Handlungsempfehlungen: Zielgerichteter Informationszugang und integrative Angebote
Neben der Notwendigkeit einer ein- und ganzheitlichen Strategie im Umgang mit Diversität und Migration in der Pflege lassen sich laut Studie folgende drei zentrale Handlungsempfehlungen ableiten:
Zielgerichteter und persönlicher Zugang zu Informationen: Informationen sollen so aufbereitet werden, dass sie den lebensweltlichen Realitäten der Migrant*innen entsprechen (Sprache, Bildung, Anpassung an Bedarfs- und Problemlagen, etc.). Die Informationen sollen dabei nicht nur in Form von Broschüren aufgelegt, sondern durch „Mittelspersonen“ an die Menschen gebracht werden.

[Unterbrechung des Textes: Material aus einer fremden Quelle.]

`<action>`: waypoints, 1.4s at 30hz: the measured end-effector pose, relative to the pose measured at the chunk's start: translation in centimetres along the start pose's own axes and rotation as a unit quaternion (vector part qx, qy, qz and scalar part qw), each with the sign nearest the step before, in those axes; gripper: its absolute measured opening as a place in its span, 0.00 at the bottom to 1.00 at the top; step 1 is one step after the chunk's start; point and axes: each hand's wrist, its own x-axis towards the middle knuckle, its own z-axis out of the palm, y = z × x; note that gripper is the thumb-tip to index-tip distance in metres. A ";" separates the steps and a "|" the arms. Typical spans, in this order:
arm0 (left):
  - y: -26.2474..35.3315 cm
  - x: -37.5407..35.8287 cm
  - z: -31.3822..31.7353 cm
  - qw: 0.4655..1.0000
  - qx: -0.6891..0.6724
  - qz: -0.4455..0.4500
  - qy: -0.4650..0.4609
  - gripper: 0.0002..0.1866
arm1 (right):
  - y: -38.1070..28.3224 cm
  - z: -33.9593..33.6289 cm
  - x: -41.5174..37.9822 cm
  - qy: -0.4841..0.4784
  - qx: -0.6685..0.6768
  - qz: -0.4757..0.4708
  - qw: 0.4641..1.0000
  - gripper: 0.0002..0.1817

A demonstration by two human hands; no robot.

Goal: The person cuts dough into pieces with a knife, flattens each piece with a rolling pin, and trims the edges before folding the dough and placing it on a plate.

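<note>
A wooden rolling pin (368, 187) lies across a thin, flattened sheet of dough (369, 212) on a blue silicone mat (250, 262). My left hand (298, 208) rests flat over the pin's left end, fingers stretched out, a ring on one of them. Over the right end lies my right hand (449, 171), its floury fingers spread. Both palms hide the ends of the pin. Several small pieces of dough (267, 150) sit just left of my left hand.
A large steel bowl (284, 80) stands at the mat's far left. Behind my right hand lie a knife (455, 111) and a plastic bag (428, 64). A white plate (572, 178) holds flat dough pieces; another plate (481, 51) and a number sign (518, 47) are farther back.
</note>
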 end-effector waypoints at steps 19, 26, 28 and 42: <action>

Schaffung inklusiver und integrativer Angebote: Durch die Ergebnisse sei klar geworden, dass (teil-)stationäre Einrichtungen nicht auf Segregation ausgerichtet sein dürfen. Empfohlen wird stattdessen, im Rahmen der bereits bestehenden Regelangebote Wohneinheiten für bestimmte Migrant*innen- bzw. Milieugruppen zu schaffen. Zudem sprechen sich die Autor*innen der Studie für ein mehr- bzw. muttersprachig kompetentes Personal in den Einrichtungen aus.
Zugang zu Bildung im Pflegebereich erleichtern: Eine weitere zentrale Empfehlung ist ein verbesserter Zugang von Migrant*innen zu Pflegeberufen. Konkret sollen strukturelle Hindernisse in der Ausbildung abgebaut und Rollenvorbilder gezielt geschaffen werden. In der Ausbildung selbst müssten verstärkt Kurse im Bereich der transkulturellen Pflege angeboten werden. Trägerorganisationen in der Pflege sollen zudem Mitarbeiter*innen mit entsprechendem Sprachkenntnissen und inter- sowie transkulturellem Know-How einstellen.